What this task involves
Using the data beneath this instruction, retype only the lines from the one that contains "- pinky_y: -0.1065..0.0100" down to the one that contains "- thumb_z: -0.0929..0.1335", both included, exactly as they appear.
^^^^^^^^^^^^^^^^
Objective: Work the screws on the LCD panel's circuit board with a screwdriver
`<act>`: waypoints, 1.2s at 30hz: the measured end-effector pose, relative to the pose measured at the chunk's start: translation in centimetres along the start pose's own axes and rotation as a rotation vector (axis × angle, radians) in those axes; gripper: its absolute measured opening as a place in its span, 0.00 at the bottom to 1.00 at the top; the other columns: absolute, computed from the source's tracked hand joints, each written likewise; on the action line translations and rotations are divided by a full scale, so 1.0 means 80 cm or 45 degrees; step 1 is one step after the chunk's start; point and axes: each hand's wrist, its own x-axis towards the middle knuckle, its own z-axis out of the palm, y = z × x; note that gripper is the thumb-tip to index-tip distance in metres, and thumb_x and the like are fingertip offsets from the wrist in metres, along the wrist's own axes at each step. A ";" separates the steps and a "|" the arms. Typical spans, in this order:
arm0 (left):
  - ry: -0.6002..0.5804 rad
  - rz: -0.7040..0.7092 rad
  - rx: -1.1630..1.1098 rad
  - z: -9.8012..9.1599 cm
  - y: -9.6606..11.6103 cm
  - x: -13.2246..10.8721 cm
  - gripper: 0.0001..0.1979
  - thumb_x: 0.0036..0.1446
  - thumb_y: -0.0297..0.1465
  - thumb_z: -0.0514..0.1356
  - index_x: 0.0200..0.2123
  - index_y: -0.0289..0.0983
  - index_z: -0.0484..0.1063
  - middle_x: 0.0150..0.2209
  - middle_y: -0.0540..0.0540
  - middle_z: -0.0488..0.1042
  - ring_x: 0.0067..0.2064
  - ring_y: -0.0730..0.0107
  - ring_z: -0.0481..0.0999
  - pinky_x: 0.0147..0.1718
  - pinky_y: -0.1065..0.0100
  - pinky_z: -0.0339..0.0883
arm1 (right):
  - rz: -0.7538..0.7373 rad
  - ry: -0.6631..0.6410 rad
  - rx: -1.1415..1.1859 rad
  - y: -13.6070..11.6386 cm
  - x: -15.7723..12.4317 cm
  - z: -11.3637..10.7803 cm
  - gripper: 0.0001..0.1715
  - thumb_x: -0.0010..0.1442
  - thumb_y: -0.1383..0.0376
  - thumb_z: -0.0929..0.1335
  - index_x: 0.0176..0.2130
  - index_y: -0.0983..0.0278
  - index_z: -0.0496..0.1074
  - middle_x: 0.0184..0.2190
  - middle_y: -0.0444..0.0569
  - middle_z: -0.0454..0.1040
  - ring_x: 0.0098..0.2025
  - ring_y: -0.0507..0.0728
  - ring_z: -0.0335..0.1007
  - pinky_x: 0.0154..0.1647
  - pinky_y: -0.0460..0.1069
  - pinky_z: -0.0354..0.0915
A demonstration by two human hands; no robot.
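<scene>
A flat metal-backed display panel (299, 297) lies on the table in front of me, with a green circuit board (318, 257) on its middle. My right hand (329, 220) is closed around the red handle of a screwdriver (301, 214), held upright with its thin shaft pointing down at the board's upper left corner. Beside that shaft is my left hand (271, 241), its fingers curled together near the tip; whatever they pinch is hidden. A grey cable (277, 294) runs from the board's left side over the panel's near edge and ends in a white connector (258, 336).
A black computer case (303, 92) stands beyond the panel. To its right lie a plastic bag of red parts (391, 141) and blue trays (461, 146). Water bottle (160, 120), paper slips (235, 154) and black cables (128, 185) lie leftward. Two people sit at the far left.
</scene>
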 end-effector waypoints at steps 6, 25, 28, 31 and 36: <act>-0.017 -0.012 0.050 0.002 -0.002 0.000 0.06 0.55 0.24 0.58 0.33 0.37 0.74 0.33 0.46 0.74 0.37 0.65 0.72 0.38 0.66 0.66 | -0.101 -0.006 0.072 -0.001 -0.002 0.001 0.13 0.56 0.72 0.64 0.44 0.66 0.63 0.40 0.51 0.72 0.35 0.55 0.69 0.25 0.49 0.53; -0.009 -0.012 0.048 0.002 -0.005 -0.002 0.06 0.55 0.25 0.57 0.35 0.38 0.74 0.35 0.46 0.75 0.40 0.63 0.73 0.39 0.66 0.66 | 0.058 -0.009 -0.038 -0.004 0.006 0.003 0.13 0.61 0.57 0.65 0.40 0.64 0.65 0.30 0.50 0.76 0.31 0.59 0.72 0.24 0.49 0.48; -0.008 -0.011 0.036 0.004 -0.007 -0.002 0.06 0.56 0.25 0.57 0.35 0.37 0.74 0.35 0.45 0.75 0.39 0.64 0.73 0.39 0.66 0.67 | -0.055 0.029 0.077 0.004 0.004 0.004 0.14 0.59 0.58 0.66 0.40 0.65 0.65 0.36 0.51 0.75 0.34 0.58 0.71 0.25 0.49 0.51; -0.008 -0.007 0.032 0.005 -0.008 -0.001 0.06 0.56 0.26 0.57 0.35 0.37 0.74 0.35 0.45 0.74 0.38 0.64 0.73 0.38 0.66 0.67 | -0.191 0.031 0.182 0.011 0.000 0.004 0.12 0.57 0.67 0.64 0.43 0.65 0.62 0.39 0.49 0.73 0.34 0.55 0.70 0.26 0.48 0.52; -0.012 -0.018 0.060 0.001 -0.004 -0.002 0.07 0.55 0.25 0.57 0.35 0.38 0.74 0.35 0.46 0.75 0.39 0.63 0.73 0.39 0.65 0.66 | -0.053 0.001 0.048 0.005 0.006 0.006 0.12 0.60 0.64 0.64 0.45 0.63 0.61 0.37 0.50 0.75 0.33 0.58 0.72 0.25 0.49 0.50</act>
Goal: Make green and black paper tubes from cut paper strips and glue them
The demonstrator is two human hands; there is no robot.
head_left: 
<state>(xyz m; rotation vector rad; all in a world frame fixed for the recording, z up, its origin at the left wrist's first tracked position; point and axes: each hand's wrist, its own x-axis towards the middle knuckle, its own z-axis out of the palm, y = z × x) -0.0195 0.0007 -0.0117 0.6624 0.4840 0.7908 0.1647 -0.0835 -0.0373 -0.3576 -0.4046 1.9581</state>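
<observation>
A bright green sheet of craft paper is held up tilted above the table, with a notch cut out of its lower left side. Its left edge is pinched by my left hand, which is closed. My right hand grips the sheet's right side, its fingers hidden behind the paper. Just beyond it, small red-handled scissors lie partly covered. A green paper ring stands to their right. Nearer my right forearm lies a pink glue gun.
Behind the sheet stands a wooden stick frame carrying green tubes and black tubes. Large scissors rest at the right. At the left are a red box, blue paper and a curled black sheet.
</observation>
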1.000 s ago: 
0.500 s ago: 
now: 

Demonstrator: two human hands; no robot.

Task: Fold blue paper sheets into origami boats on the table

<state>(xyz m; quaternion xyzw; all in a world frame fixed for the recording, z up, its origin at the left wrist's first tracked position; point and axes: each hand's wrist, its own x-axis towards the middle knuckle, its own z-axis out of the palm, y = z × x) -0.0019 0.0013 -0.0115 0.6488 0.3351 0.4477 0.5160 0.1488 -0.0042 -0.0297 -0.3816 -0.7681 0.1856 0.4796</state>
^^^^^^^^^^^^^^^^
Reply to the task
  - pinky_y: -0.1065..0.0100
  - pinky_z: -0.0339..0.0883
arm1 (right):
  - rz: -0.7538..0.7373 rad
  - ry: -0.6631..0.6410 rad
  - rx: -1.1415..1.1859 rad
  - y: -13.6070..11.6386 cm
  - x: -15.7723..12.4317 cm
  - z: -11.3637..10.7803 cm
  - gripper: 0.0001..0.1715
  - thumb_x: -0.0010..0.1442
  - thumb_y: -0.1383..0.0376
  - thumb_z: -0.0929..0.1335

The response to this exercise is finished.